Fortunately, Milloup is a darling travel companion, and he had already made himself very popular with our nearest neighbours in the train, an elderly German couple. They, for their part, had generously shared their lunch with him, which placed them high on Milloup's popularity list. Talking companionably we travelled on through the island of Fehmarn and on through Oldenburg, and at 18.15 the train pulled up at the Hamburg Central Station. We said goodbye to our newfound friends and moved towards the exit in order to allow Milloup to go about necessary business before the train to Berlin departed at 19.05.
As soon as we'd settled in the new train I unpacked the last of our food, and Milloup was immediately all helpfulness. In those situations he always gets a certain look in his eyes which I have by now learnt to read. "Don't you want me to help you chew?", it means. So in companionable unison we raided the food while darkness fell and the train entered the former DDR.
When at long last we reached the station Berlin Zoo we were both of us very tired indeed. So it was very nice being met at the station by Herr Reiner Schwartz, the president of our Berlin Group, who brought us from the station and to our rented room. We drove through the North-Western suburbs of Berlin and on through a huge forrest area where, before the Wall came down, DTK Berlin used to hold all its tracking competitions, Herr Schwartz told me. And to my great joy we suddenly saw a fox standing by the road watching the car. Once through the forrest we crossed the canal that used to form the border between East and West, and soon we reached the end of our journey.
Schönwalde Dorf is situated in the former DDR, and our hostess, Frau Wenzel, has a room she rents. That was all I knew in advance about where we were going to stay, and as the price for this room was only DM 30 a night, I had expected very little indeed.
My somewhat negative expectations were, however, shown to have been totally groundless, when we entered our holiday flat - and it was an entire flat. The back building had recently been thoroughly renovated and redecorated and was now a cosy holiday flat for up to three persons. Through the nicely kept garden with sensor-triggered lamps that lit up automatically as soon as somebody stirred outside, we reached the flat and entered a small drawing room with sofa, armchair, table, and TV. To the right was the bathroom, all in green and white, and to the left the bedroom with three beds, all made up. Then we could simply choose which one we preferred, said the nice lady. The kitchen on the other side of the bathroom was accessed from the patio outside the flat and also formed part of our domain. This was value for money indeed.
Herr Schwartz, who had chivalrously dealt with the luggage, and Frau Wenzel both wished us good night, Herr Schwartz with the promise to call for us at 12 the next day. The entire garden was fenced in, and Milloup was welcome to run loose, I had been told. Furthermore, there was a large field right outside the garden, as Frau Wenzel's house is the last one on the tiny dirt road. So after quickly unpacking a little we went to take a first look at our new surroundings - as much as we could see in the dark, anyway.

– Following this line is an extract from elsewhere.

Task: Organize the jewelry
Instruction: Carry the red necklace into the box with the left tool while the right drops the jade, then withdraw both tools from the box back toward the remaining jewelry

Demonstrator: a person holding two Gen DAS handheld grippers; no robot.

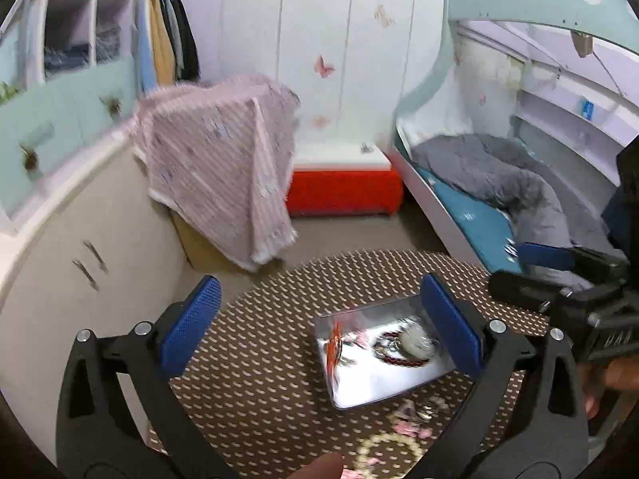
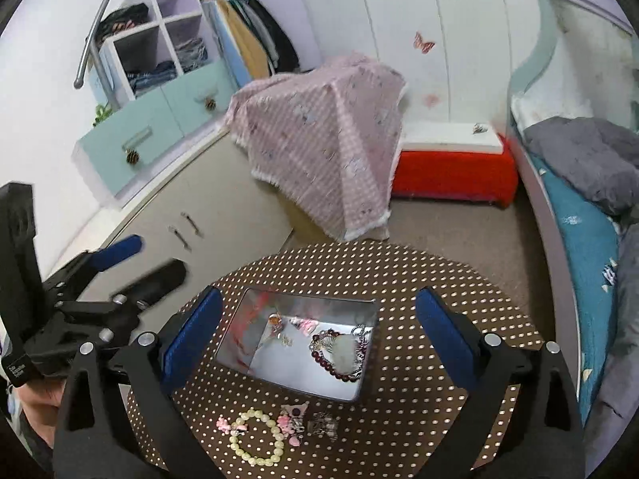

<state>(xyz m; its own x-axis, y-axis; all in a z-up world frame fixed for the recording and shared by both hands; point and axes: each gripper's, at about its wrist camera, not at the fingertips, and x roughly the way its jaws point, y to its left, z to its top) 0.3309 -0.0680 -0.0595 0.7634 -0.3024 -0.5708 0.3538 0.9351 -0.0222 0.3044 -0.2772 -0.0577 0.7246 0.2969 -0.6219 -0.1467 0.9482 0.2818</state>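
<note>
tin box (image 2: 255,353): sits open mid tabletop (image 2: 439,279), shiny metal walls. We judge it light and prone to sliding if bumped.
already in box: dark red bead bracelet (image 2: 335,365), pale round stone (image 2: 345,349), a silvery chain (image 2: 361,331), small pink and orange charms (image 2: 307,323).
left outside: cream bead bracelet (image 2: 257,437), pink charms (image 2: 285,425) and a small dark metal piece (image 2: 323,425), all on the tabletop just in front of the box.
handling, cream bracelet: we judge it light, floppy on its string, with round, slippery beads. Best pinched across one side of the loop, not around the whole ring.
handling, charms: tiny and flat, likely to skid on the dotted cloth. We'd pinch low and square.
left tool (image 1: 319,319): fingers spread wide, holding nothing, hovering above the box; view is motion-blurred.
right tool (image 2: 319,327): also wide apart, empty, touching nothing, framing the box from above.
risk: a wide finger clipping the box wall as it drops toward the loose pieces.
</note>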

Once Milloup had sniffed around for a while and done what he must do, we withdrew to the recidency in order to relax after the fatiguing journey.
Coming back we met Frau Wenzel, who offered to take us to "die Siedlung" in her car, as she had to go there, anyway. Then we could walk the 2 kilometers back. Gratefully I accepted the offer, and soon we were underways. On the way Frau Wenzel told me about the old DDR days, when the border between east and west was almost outside her garden fence. Schönwalde Dorf belongs to the former DDR, Schönwalde Siedlung to the former BRD, and the border used to be at the canal which Herr Schwartz had shown me the night before. I was interested to know more and asked several questions. For me, used to the freedom to come and go as I please and where I please, the notion of having a totally closed border at about 1 kilometer from the front door was something I couldn't really picture. "And just venturing close used to be regarded as highly suspicious", so Frau Wenzel told me.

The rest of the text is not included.